Treatment of Hypertension in a Patient With Acute Intermittent Porphyria?

Bruce M. Gardner, MD


August 26, 2002


What medications are most suitable for treating hypertension in a patient with acute intermittent porphyria?

Response from Bruce M. Gardner, MD

Acute intermittent porphyria (AIP) is an inborn error of metabolism inherited via a fully identified autosomal dominant gene. The porphyrias, a group of diseases caused by various defects in the heme biosynthetic pathway, have an incidence between .05% and .1% worldwide.[1]

The clinical manifestations of AIP include paroxysms of acute abdominal pain, neurologic and psychiatric changes, and paresis. Exacerbating factors include rapid weight loss, alcohol, menstruation, and medications, especially steroid hormones. Treatment is based on infusing hematin, thereby slowing porphyrin precursor excretion, and the resultant increased levels of cytotoxic metabolites.[2] Rapid infusion of glucose also slows heme synthesis. Elevated amounts of porphobilinogen and alpha-aminolevulinic acid in urine and in plasma are confirmatory laboratory tests.

Certain medications can readily trigger attacks of AIP. Sulfonamides, barbiturates, and commonly used antiseizure medications are examples.

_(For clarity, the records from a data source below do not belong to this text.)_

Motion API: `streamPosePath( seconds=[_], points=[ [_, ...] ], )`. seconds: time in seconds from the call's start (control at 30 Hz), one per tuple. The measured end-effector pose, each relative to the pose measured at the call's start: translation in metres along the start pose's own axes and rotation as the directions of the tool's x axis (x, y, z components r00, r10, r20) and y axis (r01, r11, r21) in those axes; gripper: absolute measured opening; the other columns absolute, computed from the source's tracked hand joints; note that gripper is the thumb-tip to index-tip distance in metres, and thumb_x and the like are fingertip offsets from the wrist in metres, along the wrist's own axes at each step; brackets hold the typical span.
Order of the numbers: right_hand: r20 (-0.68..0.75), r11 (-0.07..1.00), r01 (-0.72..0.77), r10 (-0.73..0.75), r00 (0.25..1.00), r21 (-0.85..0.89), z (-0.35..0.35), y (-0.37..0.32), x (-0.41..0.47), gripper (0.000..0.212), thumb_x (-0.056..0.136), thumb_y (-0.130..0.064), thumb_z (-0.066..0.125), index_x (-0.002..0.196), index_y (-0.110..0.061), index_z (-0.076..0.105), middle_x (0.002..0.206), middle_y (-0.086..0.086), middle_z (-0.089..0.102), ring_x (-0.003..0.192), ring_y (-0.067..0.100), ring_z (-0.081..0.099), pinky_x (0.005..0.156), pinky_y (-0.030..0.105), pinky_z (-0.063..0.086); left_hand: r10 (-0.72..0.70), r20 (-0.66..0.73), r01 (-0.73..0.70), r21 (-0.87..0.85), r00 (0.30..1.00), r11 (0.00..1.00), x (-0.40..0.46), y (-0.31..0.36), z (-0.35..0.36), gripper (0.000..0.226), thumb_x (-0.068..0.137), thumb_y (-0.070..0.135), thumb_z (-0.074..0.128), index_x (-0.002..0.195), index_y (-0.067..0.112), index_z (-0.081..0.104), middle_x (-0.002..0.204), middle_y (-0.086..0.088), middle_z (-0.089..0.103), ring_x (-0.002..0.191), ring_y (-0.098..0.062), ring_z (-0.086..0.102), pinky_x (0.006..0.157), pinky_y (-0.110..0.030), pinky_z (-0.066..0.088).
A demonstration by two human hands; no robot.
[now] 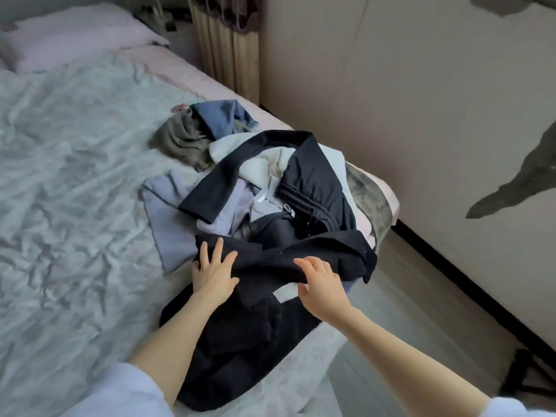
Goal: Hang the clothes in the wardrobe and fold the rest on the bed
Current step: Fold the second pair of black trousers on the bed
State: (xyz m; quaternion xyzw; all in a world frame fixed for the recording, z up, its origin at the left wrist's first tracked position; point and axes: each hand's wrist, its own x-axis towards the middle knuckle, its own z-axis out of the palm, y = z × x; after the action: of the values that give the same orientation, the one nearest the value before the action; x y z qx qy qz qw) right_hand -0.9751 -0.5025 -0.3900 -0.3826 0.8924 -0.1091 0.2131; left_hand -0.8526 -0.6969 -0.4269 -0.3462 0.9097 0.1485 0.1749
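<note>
Pressing flat on black garment [270, 266], left hand [213, 270] has fingers spread and straight; right hand [320, 284] curls fingers over fold of same garment, thumb beneath. No readable writing; small white tag [261, 197] blank at this size. Clothes pile [255, 182] heaped near bed [75, 191] corner: black trousers, lilac, white, olive, blue pieces. Pillow [69, 37] at far end. Beige wardrobe door [421, 100] beside bed.

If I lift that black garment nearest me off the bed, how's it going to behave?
Probably floppy: the black garment already drapes in folds over the bed edge. It may drag neighbours, since it overlaps the clothes pile. Likely needs both hands, left hand and right hand.
</note>
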Motion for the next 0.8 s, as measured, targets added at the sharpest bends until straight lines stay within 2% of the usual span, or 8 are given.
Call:
streamPosePath(
  seconds=[0.13,0.23,0.3,0.4,0.47,0.53,0.7,0.8],
  points=[
    [0.135,0.971,0.069,-0.038,0.99,-0.229,-0.006,0.027,0.055,0.083,0.091,-0.034,0.053,0.15,-0.028,-0.006,0.158,-0.001,-0.003,0.146,0.022,-0.005,0.114,0.053,0.009,-0.01,-0.106,0.002,-0.074,0.994,0.997,0.031,0.004,-0.004,0.027,0.099,0.031,0.043,0.121,0.021,0.053,0.129,-0.001,0.055,0.134,-0.022,0.036,0.112,-0.041,0.023],
    [0.187,0.928,0.134,-0.071,0.98,-0.347,-0.011,0.043,0.086,0.099,0.089,-0.042,0.055,0.144,-0.028,-0.026,0.158,-0.002,-0.01,0.146,0.024,-0.009,0.113,0.058,0.007,-0.118,-0.21,0.085,-0.161,0.97,0.983,0.037,0.011,-0.028,0.019,0.098,0.024,0.044,0.11,0.015,0.055,0.101,-0.01,0.066,0.098,-0.031,0.058,0.079,-0.038,0.038],
    [0.192,0.924,0.162,-0.1,0.976,-0.345,-0.014,0.042,0.111,0.106,0.086,-0.045,0.059,0.142,-0.029,-0.03,0.157,-0.003,-0.004,0.145,0.027,-0.001,0.113,0.056,0.012,-0.262,-0.243,0.19,-0.285,0.934,0.94,0.045,0.009,-0.051,0.019,0.098,0.02,0.042,0.112,0.013,0.053,0.099,-0.014,0.066,0.092,-0.036,0.059,0.067,-0.036,0.036],
    [0.212,0.953,0.121,-0.062,0.975,-0.278,-0.021,0.026,0.141,0.089,0.086,-0.041,0.058,0.15,-0.027,-0.002,0.146,0.004,0.026,0.13,0.027,0.037,0.102,0.044,0.032,-0.453,-0.247,0.299,-0.478,0.856,0.826,0.052,-0.004,-0.081,0.025,0.098,0.014,0.036,0.117,0.014,0.052,0.102,-0.015,0.064,0.093,-0.038,0.057,0.066,-0.034,0.037],
    [0.26,0.949,0.151,-0.077,0.963,-0.277,-0.028,0.002,0.156,0.05,0.09,-0.027,0.047,0.137,-0.02,0.032,0.127,0.005,0.052,0.111,0.028,0.055,0.081,0.037,0.04,-0.564,-0.197,0.347,-0.616,0.802,0.708,0.046,-0.018,-0.096,0.027,0.097,0.011,0.034,0.115,0.01,0.054,0.105,-0.015,0.061,0.093,-0.033,0.054,0.072,-0.036,0.042],
    [0.24,0.95,0.207,-0.15,0.959,-0.233,-0.036,-0.03,0.165,0.029,0.088,-0.015,0.041,0.117,-0.015,0.044,0.111,0.008,0.062,0.098,0.031,0.06,0.066,0.033,0.037,-0.684,-0.099,0.362,-0.788,0.723,0.497,0.037,-0.036,-0.107,0.027,0.098,0.011,0.034,0.111,0.006,0.057,0.109,-0.016,0.06,0.091,-0.027,0.05,0.078,-0.034,0.041],
    [0.107,0.945,0.277,-0.297,0.949,0.173,-0.069,-0.152,0.177,0.03,0.085,-0.007,0.042,0.115,-0.008,0.044,0.098,0.018,0.063,0.088,0.038,0.058,0.062,0.036,0.037,-0.874,0.173,0.314,-0.949,0.455,-0.025,-0.002,-0.101,-0.125,0.028,0.101,0.021,0.038,0.114,0.001,0.053,0.118,-0.022,0.056,0.105,-0.035,0.055,0.091,-0.044,0.046],
    [-0.024,0.811,0.377,-0.411,0.911,0.448,-0.085,-0.217,0.18,0.039,0.083,-0.002,0.043,0.121,-0.009,0.044,0.109,0.015,0.06,0.1,0.037,0.056,0.077,0.042,0.045,-0.875,0.236,0.153,-0.97,0.422,-0.188,-0.015,-0.126,-0.125,0.033,0.101,0.024,0.04,0.128,0.005,0.043,0.126,-0.017,0.052,0.107,-0.032,0.054,0.096,-0.047,0.046]
  ],
)
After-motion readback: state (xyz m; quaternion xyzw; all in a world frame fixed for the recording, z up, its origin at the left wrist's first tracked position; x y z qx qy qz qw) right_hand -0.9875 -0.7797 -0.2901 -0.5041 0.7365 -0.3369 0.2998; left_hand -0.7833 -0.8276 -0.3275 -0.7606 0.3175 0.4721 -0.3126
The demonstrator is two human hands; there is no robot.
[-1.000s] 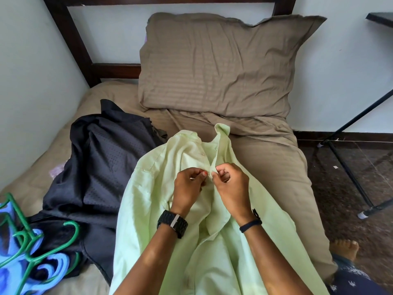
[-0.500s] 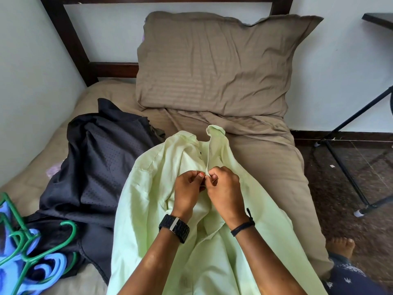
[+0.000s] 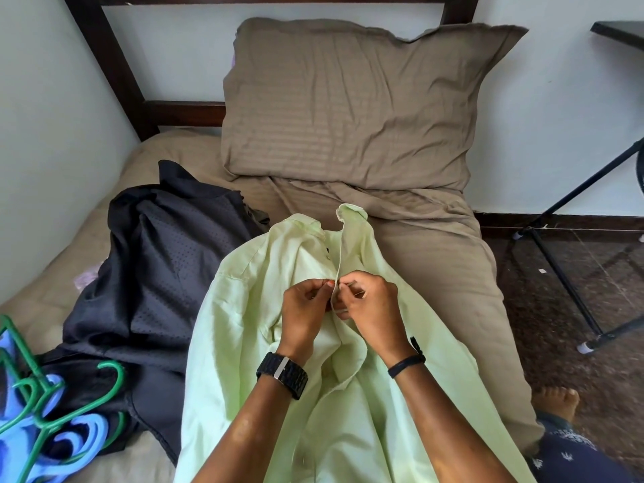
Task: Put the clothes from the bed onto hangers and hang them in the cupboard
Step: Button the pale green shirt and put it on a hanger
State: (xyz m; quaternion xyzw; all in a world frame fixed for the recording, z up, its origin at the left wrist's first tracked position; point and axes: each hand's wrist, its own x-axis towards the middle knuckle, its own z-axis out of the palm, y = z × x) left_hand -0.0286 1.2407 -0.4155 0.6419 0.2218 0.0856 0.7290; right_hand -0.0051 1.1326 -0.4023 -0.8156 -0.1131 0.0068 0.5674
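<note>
Landmark: the brown pillow [image 3: 352,106], propped at the head of the bed [image 3: 439,273]; all places below are given from it.
Change: over the last second both hands have drawn closer together on the placket of the pale green shirt [image 3: 244,343], just below the pillow; the shirt's collar now stands a little more upright.
Left hand [image 3: 305,310]: fingers curled and pinching the shirt's left front edge.
Right hand [image 3: 371,306]: fingers curled and pinching the right front edge, fingertips touching those of the left hand.
Meaning for the task: judged to be work on a button near the collar, either fastening or undoing; which one cannot be told. The shirt is not yet on a hanger.
Task thing, place: the green shirt lies on the bed below the pillow, spread toward the person.
Count, garments: one green shirt; one dark heap [image 3: 156,291] below and left of the pillow, its number of pieces unclear.
Count, hangers [image 3: 45,423]: a green and blue tangle far below-left of the pillow; at least four, exact number unclear.
Count, pillows: one.
Count, hands: two.
</note>
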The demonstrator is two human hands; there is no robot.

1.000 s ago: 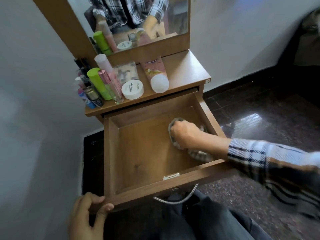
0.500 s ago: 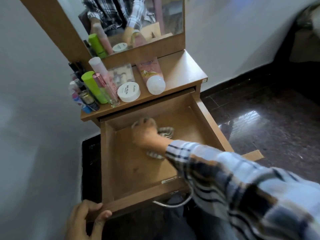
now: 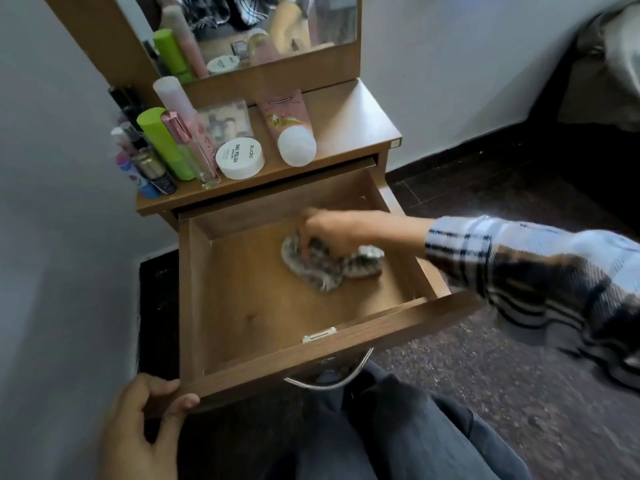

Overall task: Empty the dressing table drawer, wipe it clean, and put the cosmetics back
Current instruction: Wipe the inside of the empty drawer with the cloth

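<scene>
Pressing a crumpled patterned cloth (image 3: 322,265) against the bare wooden floor of the pulled-out drawer (image 3: 263,306), right hand (image 3: 329,230) bunched around it. Gripping the drawer's front left corner, left hand (image 3: 138,424). Crowding the tabletop (image 3: 349,123) above, cosmetics (image 3: 239,157).

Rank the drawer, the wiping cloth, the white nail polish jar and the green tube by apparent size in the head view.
1. drawer
2. wiping cloth
3. green tube and white nail polish jar: too alike to rank.
</scene>
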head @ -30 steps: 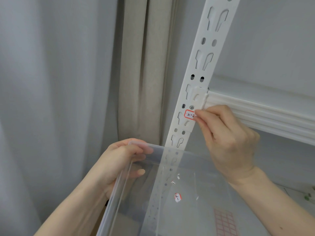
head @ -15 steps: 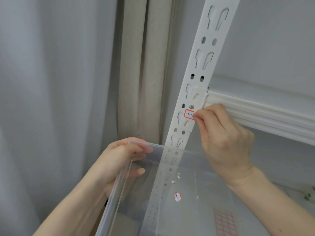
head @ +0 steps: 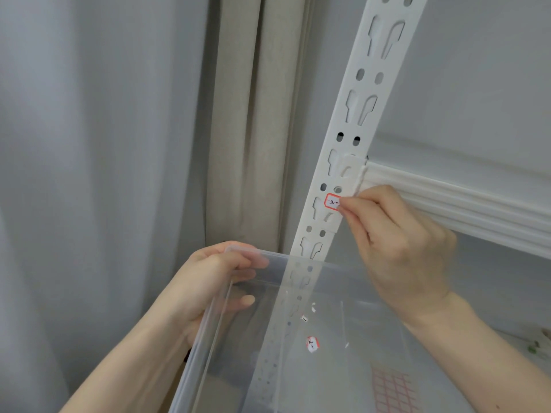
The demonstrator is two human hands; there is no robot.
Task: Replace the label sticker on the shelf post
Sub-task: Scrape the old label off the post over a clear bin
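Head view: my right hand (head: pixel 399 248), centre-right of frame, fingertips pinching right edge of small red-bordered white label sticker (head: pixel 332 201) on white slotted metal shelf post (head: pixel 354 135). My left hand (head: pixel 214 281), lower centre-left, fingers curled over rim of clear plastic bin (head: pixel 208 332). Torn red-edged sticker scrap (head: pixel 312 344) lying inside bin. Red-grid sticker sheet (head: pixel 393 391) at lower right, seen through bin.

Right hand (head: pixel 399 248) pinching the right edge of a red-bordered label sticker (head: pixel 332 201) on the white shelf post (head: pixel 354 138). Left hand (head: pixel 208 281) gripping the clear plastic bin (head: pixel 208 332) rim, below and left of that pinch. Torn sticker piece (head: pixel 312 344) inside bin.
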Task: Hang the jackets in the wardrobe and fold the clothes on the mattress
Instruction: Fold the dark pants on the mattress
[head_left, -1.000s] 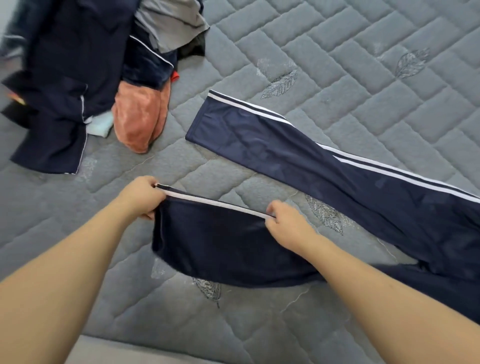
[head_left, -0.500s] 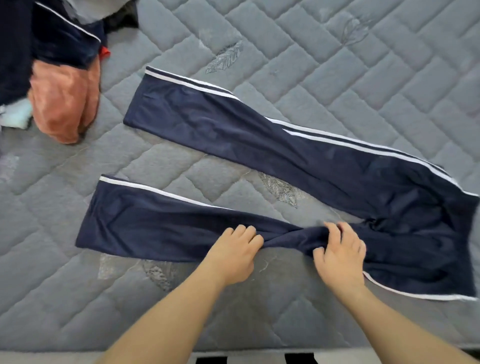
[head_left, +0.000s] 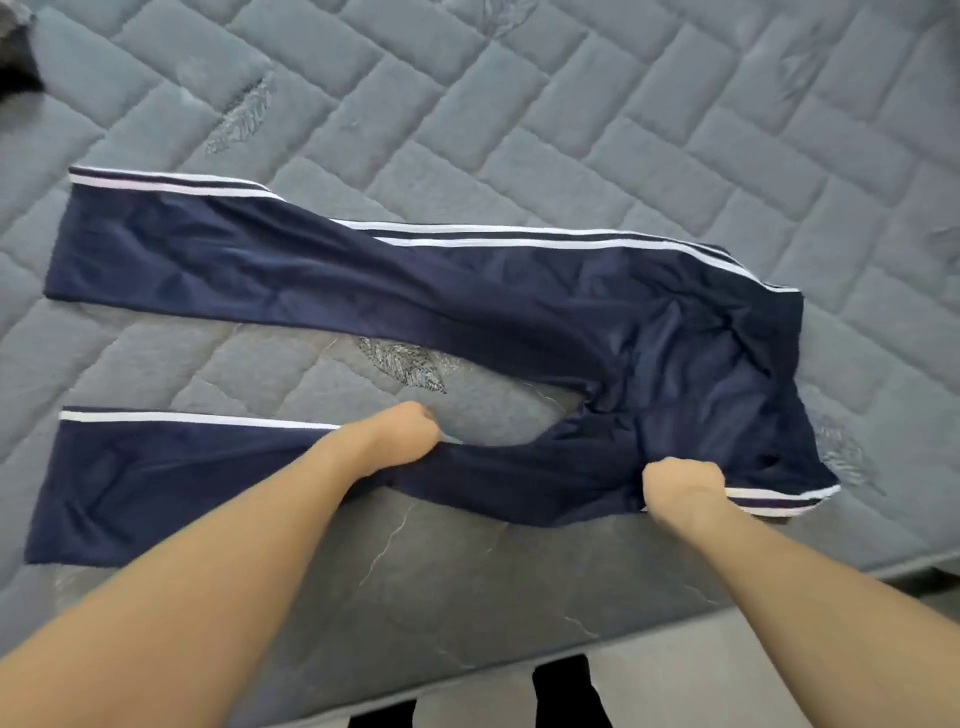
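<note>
Across the grey quilted mattress (head_left: 571, 130) lie navy track pants (head_left: 467, 291) with white side stripes, legs pointing left, waist right. Both hands grip the near leg: left hand (head_left: 402, 431) mid-leg, right hand (head_left: 683, 483) near the waist.

Navy track pants (head_left: 519, 312) with white side stripes, spread flat on the grey quilted mattress (head_left: 571, 130), waistband toward its right, 2 legs stretching left and apart, nearer leg bunched and twisted close to the mattress's front edge
</note>
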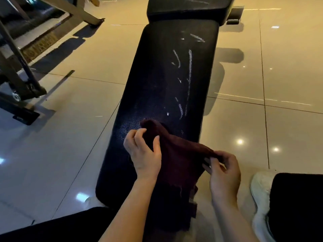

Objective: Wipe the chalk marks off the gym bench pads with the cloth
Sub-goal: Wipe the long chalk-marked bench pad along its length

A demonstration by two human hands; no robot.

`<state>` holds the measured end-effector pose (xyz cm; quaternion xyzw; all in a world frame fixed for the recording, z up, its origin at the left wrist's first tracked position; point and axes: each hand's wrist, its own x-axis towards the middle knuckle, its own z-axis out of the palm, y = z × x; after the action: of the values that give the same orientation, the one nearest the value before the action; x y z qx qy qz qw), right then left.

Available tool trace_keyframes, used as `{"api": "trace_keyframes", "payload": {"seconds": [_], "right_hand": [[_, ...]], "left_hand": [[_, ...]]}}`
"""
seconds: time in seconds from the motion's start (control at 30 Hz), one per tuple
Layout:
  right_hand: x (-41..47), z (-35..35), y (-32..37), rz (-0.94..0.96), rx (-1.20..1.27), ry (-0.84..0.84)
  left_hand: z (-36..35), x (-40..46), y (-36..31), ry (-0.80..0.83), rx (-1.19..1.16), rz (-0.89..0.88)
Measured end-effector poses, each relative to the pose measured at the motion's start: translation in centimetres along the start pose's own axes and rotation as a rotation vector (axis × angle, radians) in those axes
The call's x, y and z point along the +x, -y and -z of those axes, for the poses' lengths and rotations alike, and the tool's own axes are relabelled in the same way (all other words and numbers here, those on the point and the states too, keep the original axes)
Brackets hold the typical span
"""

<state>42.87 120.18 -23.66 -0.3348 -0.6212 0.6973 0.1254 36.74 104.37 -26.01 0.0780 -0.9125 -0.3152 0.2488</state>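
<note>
Down the middle of the glossy tiled floor (244,119) runs the long bench pad (157,88), black and pebbled, with a shorter second pad (188,9) butted against its far end. We judge both to be firm, fixed surfaces that will take pressing without shifting. Over the near end of the long pad hangs the cloth (178,159), a dark maroon terry piece, limp and light, sagging between our two grips and trailing off the pad's near edge. It looks soft enough to bunch into a wad, which we think would wipe better than a loose sheet. Our left hand (143,154) has its fingers and thumb curled round the cloth's upper left fold; our right hand (225,170) pinches the right edge between fingertips and thumb. Smallest are the chalk marks (190,67), thin white streaks along the right half of the long pad, with fainter ones on the far pad, all beyond the cloth and untouched.
</note>
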Motion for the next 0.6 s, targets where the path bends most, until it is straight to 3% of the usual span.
{"api": "trace_keyframes", "payload": {"seconds": [0.2,0.3,0.47,0.6], "right_hand": [[-2.0,1.1,-0.9,-0.006,0.042,-0.094],[-3.2,0.8,-1.8,-0.012,0.038,-0.137],[-4.3,0.6,-2.3,-0.004,0.029,-0.141],[-5.0,1.0,-3.0,0.016,0.035,-0.15]], "left_hand": [[-1.5,-1.2,-0.1,0.324,0.356,-0.229],[-1.7,0.5,0.1,0.486,0.415,-0.354],[-2.6,2.4,-0.1,0.54,0.448,-0.551],[-2.9,2.5,0.3,0.558,0.424,-0.595]]}}
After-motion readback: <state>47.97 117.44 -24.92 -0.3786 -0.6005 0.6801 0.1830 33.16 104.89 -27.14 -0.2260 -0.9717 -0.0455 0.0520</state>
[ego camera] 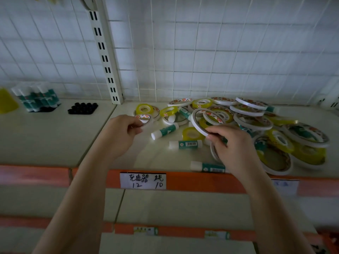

Hypertension is more common in "manifest" AIP patients -- those who have shown evidence of the disease -- than in individuals with latent disease or in control groups.[3] This is thought to be due to the renal vasoconstriction seen in AIP. Data from a study by Kauppinen and Mustajoki[2] showed that patients taking hydrochlorothiazide, beta-blockers, calcium-channel blockers, and nitrates remained free of AIP symptoms.

Catecholamine levels can increase up to 10-fold during an exacerbation of AIP. Consequently, beta-blockade is a very effective method of blood pressure control. Renal damage is also associated with AIP. The pathophysiologic changes seen are due to vasospastic effects, which may also underlie some of the neurologic changes seen in AIP.[4] Unfortunately, angiotensin-converting enzyme inhibitors have been associated with attacks of AIP and should not be used.

Loop diuretics are indicated in renal artery hypertension, and are safe for use in patients with AIP. Long-acting calcium-channel blockers can also be effective.

Therefore, for your patient with AIP, beta-blockers, loop diuretics, and calcium-channel blockers are safe and effective agents for the management of hypertension.